Outside the airport in Kabul, people described themselves as forsaken by the departing foreign troops.

“We are in danger,” said one woman. “They must show us a way to be saved. We must leave Afghanistan or they must provide a safe place for us.”

TERRIFIED

Afghan media said Monday’s rocket attack was launched from the back of a vehicle. The Pajhwok news agency said several rockets struck different parts of the Afghan capital.

“People are terrified and worried about the future, worried that the rocket launching might continue,” said Farogh Danish, a Kabul resident near the wreckage of the car from which the rockets were launched.

On Sunday, Pentagon officials said a U.S. drone strike killed an Islamic State suicide car bomber preparing to attack the airport.
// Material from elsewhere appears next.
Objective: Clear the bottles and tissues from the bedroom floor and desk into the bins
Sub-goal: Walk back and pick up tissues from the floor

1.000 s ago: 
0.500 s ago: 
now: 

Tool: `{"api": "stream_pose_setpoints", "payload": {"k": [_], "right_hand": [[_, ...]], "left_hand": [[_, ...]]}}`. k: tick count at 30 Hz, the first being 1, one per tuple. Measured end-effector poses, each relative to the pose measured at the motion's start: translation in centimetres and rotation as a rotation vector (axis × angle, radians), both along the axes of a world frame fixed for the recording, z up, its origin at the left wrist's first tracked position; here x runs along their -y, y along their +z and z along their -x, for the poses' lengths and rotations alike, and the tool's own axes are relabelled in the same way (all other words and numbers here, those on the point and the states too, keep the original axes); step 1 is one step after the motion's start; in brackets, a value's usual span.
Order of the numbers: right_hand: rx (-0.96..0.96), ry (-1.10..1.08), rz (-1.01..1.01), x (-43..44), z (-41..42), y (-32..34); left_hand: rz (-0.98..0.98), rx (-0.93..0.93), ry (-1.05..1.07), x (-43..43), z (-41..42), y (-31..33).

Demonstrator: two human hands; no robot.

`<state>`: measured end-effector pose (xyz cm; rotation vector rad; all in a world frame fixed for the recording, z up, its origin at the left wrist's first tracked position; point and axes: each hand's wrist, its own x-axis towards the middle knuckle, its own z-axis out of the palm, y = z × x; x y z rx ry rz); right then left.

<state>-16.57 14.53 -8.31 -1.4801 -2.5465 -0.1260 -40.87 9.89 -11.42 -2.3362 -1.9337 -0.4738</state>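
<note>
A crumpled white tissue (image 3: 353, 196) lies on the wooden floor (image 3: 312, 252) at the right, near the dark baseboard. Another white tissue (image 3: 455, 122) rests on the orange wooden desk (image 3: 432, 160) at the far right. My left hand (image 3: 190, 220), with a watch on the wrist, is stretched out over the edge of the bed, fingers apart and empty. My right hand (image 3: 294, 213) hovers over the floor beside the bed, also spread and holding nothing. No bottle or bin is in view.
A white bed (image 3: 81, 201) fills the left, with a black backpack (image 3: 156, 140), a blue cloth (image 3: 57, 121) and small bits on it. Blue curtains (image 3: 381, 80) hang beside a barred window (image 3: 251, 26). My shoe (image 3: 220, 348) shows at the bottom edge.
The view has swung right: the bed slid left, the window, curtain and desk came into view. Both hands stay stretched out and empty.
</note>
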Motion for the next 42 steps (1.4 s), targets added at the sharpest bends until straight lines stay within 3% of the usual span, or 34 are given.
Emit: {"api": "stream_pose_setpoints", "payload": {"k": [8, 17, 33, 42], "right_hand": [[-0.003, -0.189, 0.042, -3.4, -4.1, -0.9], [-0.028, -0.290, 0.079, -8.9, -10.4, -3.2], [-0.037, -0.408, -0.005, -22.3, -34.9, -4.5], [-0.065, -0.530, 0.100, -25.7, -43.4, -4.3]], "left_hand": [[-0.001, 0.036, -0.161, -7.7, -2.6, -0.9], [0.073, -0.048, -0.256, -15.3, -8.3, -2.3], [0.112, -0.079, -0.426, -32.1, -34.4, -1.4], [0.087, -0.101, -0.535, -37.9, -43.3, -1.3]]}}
The Taliban condemned the strike and said seven people died. The New York Times quoted family members as saying it killed 10 people, including seven children, an aid worker for an American charity and a contractor with the U.S. military.

U.S. Central Command said it was investigating reports that civilians were killed.

“We know there were substantial and powerful subsequent explosions resulting from the destruction of the vehicle, indicating a large amount of explosive material inside that may have caused additional casualties,” it said.

Two U.S. officials told Reuters evacuations would continue on Monday, prioritizing people deemed at extreme risk. Other countries have also put in last-minute requests to bring out people in that category, the officials said.

Britain urged other countries to work together to provide safe passage out for eligible Afghans still in the country.

The Taliban will take full control of Kabul airport after the U.S. withdrawal on Tuesday, Qatar’s Al Jazeera television network cited an unidentified Taliban source as saying.

PRESIDENT MOURNS U.S. DEAD

Biden attended a ceremony on Sunday at Dover Air Force Base in Delaware to honor members of the U.S. military killed in Thursday’s suicide bombing, the deadliest incident for U.S. troops in Afghanistan in more than a decade.

As the flag-draped transfer caskets carrying the remains emerged from a military plane, the president, who has vowed to avenge the Islamic State attack, shut his eyes and tilted his head back.

Five of the fallen service members were just 20, as old as the war itself.

The departure of the last troops will end the U.S.-led military intervention in Afghanistan that began in late 2001, after the al Qaeda Sept. 11 attacks on the United States.

U.S.-backed forces ousted a Taliban government that had provided safe haven for al Qaeda leader Osama bin Laden and have engaged in a counter-insurgency war against the Islamist militants for the past two decades.